Early in my fundraising career, I specialized in corporate sponsorship. Negotiations with potential sponsors invariably came down to justifying the price for an alliance with my not-for-profit’s good name. I was often asked how I calculated the value of my organization’s brand. I was aware of companies that did brand valuation, but my budget could never bear that kind of expense. So, while my organization’s brand was my strength, my inability to put an evidence-based price on it weakened my position. Little did I know then, the value of my not-for-profit’s brand was hiding in plain sight all along — inside my database.
The strength of a not-for-profit’s brand or mission statement is largely responsible for success in donor acquisition. First-time donors will give you a chance based on your good name (if that name is well known) or your intriguing mission statement (if you are among the many not-for-profit’s whose names don’t immediately resonate with the public.) Among the minority of donors who gives again after acquisition, some respond positively to appeals for more generous contributions.

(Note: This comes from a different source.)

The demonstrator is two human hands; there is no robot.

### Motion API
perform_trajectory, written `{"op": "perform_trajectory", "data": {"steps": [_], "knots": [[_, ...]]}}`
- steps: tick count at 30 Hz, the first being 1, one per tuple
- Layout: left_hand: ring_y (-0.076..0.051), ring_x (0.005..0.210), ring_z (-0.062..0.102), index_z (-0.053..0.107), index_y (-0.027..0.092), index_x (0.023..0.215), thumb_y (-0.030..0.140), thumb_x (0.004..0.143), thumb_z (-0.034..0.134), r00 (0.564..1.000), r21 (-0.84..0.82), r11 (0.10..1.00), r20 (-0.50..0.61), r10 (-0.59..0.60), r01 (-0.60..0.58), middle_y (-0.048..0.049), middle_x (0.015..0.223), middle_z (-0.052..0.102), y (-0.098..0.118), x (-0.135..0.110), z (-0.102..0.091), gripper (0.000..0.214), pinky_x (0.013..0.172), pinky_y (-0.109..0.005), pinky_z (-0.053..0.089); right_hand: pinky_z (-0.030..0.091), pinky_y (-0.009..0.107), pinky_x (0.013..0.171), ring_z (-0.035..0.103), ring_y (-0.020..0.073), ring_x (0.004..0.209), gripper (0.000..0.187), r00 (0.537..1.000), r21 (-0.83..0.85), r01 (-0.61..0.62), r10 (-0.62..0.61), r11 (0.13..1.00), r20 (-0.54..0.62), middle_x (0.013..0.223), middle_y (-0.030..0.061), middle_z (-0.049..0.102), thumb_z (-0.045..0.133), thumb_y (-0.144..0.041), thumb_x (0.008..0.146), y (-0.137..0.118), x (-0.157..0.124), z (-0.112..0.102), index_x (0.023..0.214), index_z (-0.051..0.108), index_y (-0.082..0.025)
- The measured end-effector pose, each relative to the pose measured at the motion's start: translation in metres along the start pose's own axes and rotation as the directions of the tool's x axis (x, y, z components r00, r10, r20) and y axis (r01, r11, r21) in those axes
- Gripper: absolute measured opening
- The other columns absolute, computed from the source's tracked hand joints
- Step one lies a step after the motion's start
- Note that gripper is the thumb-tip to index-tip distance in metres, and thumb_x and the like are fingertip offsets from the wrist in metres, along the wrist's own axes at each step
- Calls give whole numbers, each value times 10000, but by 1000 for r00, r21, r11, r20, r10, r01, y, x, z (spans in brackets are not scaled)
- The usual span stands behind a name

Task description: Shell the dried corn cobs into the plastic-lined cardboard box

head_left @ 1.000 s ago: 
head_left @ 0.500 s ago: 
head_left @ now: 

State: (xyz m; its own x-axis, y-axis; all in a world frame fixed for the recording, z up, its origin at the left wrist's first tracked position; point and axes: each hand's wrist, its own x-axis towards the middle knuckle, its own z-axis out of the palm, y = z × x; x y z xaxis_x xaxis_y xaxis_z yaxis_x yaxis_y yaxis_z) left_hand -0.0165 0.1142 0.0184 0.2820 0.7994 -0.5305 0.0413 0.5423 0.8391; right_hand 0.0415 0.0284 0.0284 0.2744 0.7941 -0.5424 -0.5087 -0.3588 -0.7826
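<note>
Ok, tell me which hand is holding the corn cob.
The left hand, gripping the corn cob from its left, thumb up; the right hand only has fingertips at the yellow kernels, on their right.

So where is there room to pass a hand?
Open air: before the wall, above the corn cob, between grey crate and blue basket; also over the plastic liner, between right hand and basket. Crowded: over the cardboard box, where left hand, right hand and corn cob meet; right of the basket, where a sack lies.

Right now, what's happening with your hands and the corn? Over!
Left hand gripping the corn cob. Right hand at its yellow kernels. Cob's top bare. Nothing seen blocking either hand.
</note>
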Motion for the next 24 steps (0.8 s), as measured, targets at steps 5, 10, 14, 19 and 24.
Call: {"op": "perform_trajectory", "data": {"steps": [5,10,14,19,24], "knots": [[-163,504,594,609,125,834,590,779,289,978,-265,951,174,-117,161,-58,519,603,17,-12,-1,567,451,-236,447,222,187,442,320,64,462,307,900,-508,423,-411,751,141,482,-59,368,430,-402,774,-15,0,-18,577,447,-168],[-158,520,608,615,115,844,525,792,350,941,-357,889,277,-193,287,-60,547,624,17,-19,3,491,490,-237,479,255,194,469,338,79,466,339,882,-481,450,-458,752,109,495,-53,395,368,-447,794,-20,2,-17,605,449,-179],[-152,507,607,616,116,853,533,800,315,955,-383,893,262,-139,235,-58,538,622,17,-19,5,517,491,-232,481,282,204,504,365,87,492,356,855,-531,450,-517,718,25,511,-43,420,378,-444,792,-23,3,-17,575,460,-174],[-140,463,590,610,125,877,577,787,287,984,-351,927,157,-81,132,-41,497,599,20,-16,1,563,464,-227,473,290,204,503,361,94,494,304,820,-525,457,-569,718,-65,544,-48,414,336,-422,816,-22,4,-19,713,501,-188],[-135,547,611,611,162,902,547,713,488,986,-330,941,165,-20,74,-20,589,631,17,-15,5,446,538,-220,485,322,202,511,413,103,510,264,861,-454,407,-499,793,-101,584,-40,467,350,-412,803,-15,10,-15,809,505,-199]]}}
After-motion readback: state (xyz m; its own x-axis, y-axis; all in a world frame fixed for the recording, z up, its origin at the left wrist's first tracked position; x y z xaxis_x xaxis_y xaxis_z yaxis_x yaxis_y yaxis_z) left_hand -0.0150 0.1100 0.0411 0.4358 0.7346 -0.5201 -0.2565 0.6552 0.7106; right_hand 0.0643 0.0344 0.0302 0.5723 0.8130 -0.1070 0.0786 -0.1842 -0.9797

But a larger number of donors gives more generously for awhile, but soon their contribution value hits a ceiling; they keep giving but gift value is now stubbornly immutable. That is the value they assign to your brand. Professionals in corporate sponsorship or affinity marketing can use this information to attach a value to their not-for-profit’s name.
But, Development Directors know that sponsorship alone cannot sustain a fundraising operation, and here is where those stalled donors offer a different and exciting opportunity.
There are significant differences in motivation among donors whose gift values keep rising and donors who get “stuck” at an amount that is, by their own admission, well below what they could be donating. In my recently published 2018 edition of The Burk Donor Survey, donors who gave more generously last year than the year before credited not-for-profits for inspiring their increased giving. For instance, 41% of these forward-moving donors said they were impressed with the results their chosen charities were accomplishing; 29% said they responded to a specific request to fund a compelling case that was an organizational priority. Many of these donors have inside information from volunteering or receiving services in the past; others receive good information about how their gifts are being used because fundraisers are offering that information to donors whose gift values keep rising.
In contrast, donors whose gift values have stalled are less connected with and influenced by the not-for-profits they continue to support. 55% referenced their own financial stability that allowed them to maintain, but not grow, their philanthropy; 41% said they tend to budget a similar amount for giving year after year. At the same time, only 12% said they are not open to giving more and 51% admitted they had more money to give last year but deliberately held their philanthropy back.
Of course, Development professionals are right to zero in on donors whose gift values are moving up, offering them more rewarding information and better stewardship. Fundraisers also notice donors who stop giving, reclassifying them as “lapsed” and urging them to come back. But that quiet, larger group of donors who value your brand but aren’t seeing your accomplishments — that’s where your biggest opportunity lies. It’s your move.